Action item: Look below for the line that contains "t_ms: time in", then copy it and each following line exactly, through and including the line that contains "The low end".

Supplied material:
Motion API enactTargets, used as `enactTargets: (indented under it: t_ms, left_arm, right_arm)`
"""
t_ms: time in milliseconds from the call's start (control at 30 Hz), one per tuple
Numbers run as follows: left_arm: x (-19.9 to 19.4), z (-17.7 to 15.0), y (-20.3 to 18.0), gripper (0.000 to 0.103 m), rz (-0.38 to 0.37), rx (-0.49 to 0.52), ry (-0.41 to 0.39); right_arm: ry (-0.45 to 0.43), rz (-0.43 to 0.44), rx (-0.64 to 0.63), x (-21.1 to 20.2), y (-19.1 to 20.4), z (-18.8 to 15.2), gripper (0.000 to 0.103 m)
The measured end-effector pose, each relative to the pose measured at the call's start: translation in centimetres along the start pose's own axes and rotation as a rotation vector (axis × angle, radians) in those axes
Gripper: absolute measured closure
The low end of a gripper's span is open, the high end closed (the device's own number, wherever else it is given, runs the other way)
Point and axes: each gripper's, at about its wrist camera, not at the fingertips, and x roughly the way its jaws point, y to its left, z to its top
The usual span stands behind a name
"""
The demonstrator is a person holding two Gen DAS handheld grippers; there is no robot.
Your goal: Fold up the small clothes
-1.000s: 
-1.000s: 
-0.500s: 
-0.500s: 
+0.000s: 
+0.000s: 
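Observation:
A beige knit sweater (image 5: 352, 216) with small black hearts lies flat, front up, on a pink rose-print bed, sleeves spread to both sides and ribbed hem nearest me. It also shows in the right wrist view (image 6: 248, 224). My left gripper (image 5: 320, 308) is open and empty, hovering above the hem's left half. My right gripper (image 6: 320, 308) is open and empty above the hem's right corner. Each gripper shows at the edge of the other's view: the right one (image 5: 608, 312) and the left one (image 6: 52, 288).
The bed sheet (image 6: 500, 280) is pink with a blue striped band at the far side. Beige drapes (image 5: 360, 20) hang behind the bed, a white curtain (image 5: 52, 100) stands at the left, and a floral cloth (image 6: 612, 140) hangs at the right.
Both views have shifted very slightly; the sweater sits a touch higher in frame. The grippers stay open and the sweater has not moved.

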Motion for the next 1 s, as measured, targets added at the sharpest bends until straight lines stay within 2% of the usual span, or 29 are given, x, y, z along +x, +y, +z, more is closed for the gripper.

Solution:
t_ms: time in milliseconds from the call's start (control at 30 Hz), one per tuple
Numbers run as follows: left_arm: x (-19.9 to 19.4), z (-17.7 to 15.0), y (-20.3 to 18.0), gripper (0.000 to 0.103 m), rz (-0.38 to 0.37), rx (-0.49 to 0.52), ry (-0.41 to 0.39); right_arm: ry (-0.45 to 0.43), rz (-0.43 to 0.44), rx (-0.64 to 0.63), x (-21.1 to 20.2), y (-19.1 to 20.4), z (-18.8 to 15.2), gripper (0.000 to 0.103 m)
The measured end-effector pose, each relative to the pose measured at the call's start: translation in centimetres along the start pose's own axes and rotation as a rotation vector (axis × angle, radians) in those axes
Gripper: absolute measured closure
The low end of a gripper's span is open, the high end closed (the device's own number, wherever else it is given, runs the other way)

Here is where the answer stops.